> [WHAT THE TASK ASKS]: Look below for the lines from the one with "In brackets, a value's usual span" to the one with "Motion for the", and copy exactly those lines, both ends included.

> [DATA SEGMENT]:
____
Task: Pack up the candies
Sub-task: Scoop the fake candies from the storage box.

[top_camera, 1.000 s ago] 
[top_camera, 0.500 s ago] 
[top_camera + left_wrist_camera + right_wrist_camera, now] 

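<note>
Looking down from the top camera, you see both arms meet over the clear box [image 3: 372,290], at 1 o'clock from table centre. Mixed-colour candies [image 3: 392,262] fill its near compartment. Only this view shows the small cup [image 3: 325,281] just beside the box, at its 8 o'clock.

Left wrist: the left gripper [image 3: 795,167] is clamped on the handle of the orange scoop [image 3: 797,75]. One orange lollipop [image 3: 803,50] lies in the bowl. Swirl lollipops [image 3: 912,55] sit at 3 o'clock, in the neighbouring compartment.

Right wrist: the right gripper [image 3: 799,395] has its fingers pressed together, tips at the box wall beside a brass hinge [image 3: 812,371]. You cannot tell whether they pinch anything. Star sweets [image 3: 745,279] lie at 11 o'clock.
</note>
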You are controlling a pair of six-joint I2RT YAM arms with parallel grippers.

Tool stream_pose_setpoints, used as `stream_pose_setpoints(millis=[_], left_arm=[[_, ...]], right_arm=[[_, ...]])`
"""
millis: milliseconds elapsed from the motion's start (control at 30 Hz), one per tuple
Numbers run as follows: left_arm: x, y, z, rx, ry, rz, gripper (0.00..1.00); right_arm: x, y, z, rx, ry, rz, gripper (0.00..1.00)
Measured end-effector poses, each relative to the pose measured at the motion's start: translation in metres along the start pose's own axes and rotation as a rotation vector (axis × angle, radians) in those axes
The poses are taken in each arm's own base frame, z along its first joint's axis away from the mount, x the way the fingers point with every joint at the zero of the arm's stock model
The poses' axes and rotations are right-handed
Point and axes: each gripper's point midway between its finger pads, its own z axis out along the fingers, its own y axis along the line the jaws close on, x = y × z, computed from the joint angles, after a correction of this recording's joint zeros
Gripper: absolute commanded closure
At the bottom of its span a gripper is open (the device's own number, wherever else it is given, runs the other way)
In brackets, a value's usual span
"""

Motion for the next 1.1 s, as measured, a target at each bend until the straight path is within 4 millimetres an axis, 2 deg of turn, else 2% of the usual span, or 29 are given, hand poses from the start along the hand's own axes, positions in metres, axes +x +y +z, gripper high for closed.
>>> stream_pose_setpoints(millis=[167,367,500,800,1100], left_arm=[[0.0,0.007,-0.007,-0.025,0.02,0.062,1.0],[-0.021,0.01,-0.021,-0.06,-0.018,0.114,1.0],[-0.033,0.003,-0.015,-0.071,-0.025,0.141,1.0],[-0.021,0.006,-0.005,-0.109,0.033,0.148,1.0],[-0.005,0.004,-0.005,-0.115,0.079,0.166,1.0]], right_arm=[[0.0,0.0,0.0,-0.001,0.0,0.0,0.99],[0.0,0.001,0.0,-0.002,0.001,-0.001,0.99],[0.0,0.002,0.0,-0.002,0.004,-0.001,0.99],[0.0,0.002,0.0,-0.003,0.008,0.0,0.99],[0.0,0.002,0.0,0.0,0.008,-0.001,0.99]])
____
> [ANSWER SPACE]:
In brackets, a value's usual span
"""

Motion for the next 1.1 s, as measured, a target at each bend until the straight path is within 4 millimetres an axis, 2 deg of turn, else 2% of the usual span, or 29 are given, hand poses from the start along the hand's own axes, positions in metres, axes +x +y +z, gripper high for closed.

Nothing else is needed to complete this exercise.